Die Regionalligen sind im Umbruch. Bis zu neun Drittligisten werden sich mit Saisonende für die neue zweite Liga qualifizieren. Wie es mittelfristig mit den Schnittstellen zwischen Profi- und Amateurfußball weitergeht, scheint niemand so genau zu wissen. Seit 28. November ist aber immerhin klar, dass der Vorjahresmeister First Vienna FC die Saison nicht in der Regionalliga beginnen hätte dürfen. Das entschied der Oberste Gerichtshof. Der Spruch beendet einen Rechtsstreit, der so manche skurrile Blüte getrieben hat – und die Strukturprobleme des Unterhausfußballs offenlegte.
Anfang des Jahres war der Eigentümer des Hauptsponsors des ältesten Vereins des Landes überraschend gestorben, sein Unternehmen meldete daraufhin Insolvenz an. In einer Kettenreaktion war wenig später auch der Fußballklub zahlungsunfähig. Laut Ligarichtlinien hat das automatisch einen Zwangsabstieg zur Folge, doch die Vienna legte gegen die Entscheidung Rechtsmittel ein. Sie argumentierte dabei mit Paragraf 25b der Insolvenzordnung, wonach außerordentliche Kündigungsrechte aufgrund der Eröffnung eines Insolvenzverfahrens unwirksam sind. Mittels einstweiliger Verfügung erhielt sie im Mai die Spielerlaubnis für die Regionalliga.
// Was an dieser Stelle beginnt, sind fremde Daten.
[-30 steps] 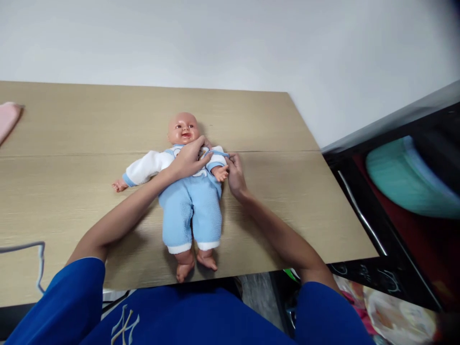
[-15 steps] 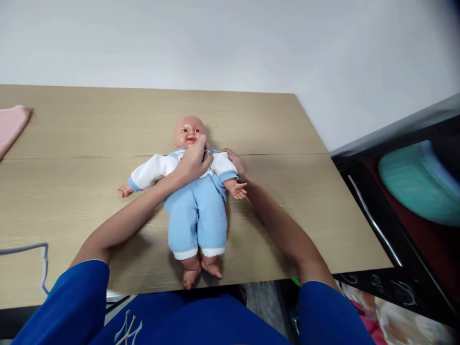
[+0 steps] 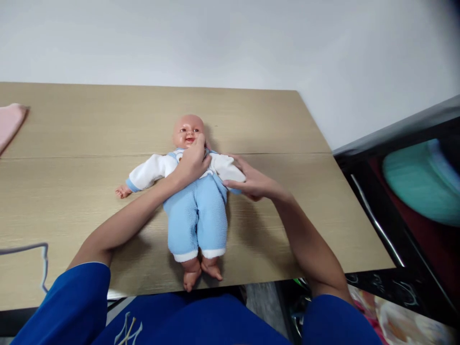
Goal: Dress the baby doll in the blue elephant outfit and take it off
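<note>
A baby doll (image 3: 197, 211) in a white and light blue fleecy outfit lies on its back on the wooden table (image 3: 108, 124), head away from me. At its collar, just below the chin, my left hand (image 3: 194, 160) is closed on the cloth, its thumb close to the cheek. My right hand (image 3: 253, 181) grips the white sleeve (image 3: 227, 168) on the doll's right-hand side as I see it, thumb below and fingers above. The doll's hand on that side is hidden. Its other arm (image 3: 143, 175) is stretched out on the tabletop.
A pink cloth or pad (image 3: 10, 122) lies at the far left. A thin grey bent rod (image 3: 45, 263) stands at the near left. Beyond the table's right edge are a black frame with a metal bar (image 3: 375, 218) and a teal rounded object (image 3: 420, 184). A white wall (image 3: 179, 43) rises behind.
My right hand has moved from beside the doll's shoulder outward to its sleeve, which is now bunched and covers the doll's hand. My left hand stays at the collar.
</note>
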The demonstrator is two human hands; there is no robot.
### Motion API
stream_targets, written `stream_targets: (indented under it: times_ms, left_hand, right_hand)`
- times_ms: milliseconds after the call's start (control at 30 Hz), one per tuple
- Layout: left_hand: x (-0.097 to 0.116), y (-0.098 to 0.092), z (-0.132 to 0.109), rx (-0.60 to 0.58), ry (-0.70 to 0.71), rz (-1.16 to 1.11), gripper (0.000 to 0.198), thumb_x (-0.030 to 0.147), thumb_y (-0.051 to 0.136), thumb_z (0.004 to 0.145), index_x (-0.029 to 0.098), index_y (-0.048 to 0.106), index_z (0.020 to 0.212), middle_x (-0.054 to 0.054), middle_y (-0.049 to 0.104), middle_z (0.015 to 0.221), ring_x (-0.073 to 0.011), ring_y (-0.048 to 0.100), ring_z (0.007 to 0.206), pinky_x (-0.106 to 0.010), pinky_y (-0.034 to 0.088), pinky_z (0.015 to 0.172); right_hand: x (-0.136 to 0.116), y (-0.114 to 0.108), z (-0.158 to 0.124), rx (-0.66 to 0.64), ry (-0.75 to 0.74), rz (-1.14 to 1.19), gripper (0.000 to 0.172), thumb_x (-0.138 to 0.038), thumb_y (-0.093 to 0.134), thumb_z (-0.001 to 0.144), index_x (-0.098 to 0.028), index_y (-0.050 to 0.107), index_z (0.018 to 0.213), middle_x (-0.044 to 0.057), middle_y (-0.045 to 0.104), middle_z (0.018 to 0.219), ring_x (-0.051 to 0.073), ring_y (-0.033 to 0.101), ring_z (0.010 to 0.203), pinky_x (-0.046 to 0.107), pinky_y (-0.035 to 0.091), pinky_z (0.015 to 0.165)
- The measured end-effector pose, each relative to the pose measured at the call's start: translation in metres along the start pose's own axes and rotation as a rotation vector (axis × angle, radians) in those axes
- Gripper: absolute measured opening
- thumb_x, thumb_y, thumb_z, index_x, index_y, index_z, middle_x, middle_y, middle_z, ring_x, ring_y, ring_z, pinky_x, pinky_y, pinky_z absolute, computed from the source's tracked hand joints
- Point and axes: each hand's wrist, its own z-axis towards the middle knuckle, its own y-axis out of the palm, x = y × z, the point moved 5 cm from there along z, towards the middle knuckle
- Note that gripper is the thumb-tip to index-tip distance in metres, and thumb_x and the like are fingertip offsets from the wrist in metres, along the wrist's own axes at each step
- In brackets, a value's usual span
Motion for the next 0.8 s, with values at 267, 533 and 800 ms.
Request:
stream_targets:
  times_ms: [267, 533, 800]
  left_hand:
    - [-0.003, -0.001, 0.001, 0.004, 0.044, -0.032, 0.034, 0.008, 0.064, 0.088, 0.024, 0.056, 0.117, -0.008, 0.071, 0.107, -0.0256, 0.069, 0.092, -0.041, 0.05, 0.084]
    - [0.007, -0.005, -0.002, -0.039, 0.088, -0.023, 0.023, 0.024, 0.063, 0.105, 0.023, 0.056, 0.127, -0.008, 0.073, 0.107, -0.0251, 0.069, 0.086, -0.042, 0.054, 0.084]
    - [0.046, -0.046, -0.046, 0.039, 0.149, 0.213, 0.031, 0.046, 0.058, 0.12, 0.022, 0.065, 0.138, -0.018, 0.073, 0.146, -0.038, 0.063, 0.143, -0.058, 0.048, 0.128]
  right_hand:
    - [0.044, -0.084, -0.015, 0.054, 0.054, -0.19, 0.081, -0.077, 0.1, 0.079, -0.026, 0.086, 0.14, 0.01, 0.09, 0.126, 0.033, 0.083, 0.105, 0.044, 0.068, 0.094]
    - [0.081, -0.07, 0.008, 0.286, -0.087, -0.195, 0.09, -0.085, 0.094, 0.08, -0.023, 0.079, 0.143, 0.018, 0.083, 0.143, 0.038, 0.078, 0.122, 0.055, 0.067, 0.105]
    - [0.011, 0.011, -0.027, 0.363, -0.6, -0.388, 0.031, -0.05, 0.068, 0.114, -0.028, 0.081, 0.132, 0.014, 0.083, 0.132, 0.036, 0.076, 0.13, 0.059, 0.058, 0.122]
Damit hat sich die Vienna nicht nur Freunde gemacht. Fans aller Couleur monierten, der Verein solle auf juristische Tricks verzichten und sich mit seinem Schicksal abfinden. Der Wiener Verband setzte auf Trotz und Strafe. Mit dem Zeitpunkt der Auslosung der Landesliga verunmöglichte er, dass die Vienna dort antreten konnte. Denn als das Landesgericht den Abstieg des Klubs Anfang Juli bestätigte, war in der Landesliga kein Platz mehr frei, deswegen sollte die Vienna nun in der zweiten Landesliga spielen. Daraufhin rief der Verein den OGH an – und setzte so den vorläufigen Antritt in der Regionalliga durch.
Für die Vienna markiert das nun gefällte Urteil einen neuen Tiefpunkt, unterhalb der dritten Leistungsklasse spielte sie in ihrer 123-jährigen Geschichte noch nie. Selbst schuld, könnte man jetzt sagen. Hätte sie im Mai den Zwangsabstieg akzeptiert, würde die Vienna derzeit womöglich um den Wiederaufstieg in die Regionalliga spielen. Man kann aber genauso argumentieren, dass das Ergreifen von Rechtsmitteln bei einer gefühlten Ungerechtigkeit selbstverständlich sein und nicht als Majestätsbeleidigung geahndet werden sollte.
Das OGH-Urteil stärkt die Position der Verbände massiv. Der Rechtsstreit zeigt aber auch, wie schwer sich diese damit tun, auf die Probleme ihrer Vereine angemessen zu reagieren. Das beginnt schon bei den Bestimmungen über den Zwangsabstieg bei Eröffnung eines Insolvenzverfahrens. 2015 war der SC Ritzing nach einem solchen Verfahren ohne Strafe davongekommen. Die neu geschaffenen Anlassrichtlinien sollten ein zweites Ritzing verhindern. Mag sein, dass die strengen Regeln manche Klubs von waghalsigen Geschäftsideen abhalten. Bei unverschuldet in Notlage geratenen Vereinen können sie jedoch deren Existenz bedrohen. Eine solche Differenzierung ist mit den bestehenden Vorschriften nicht möglich. Keine allzu gute Werbung für eine Liga im Umbruch.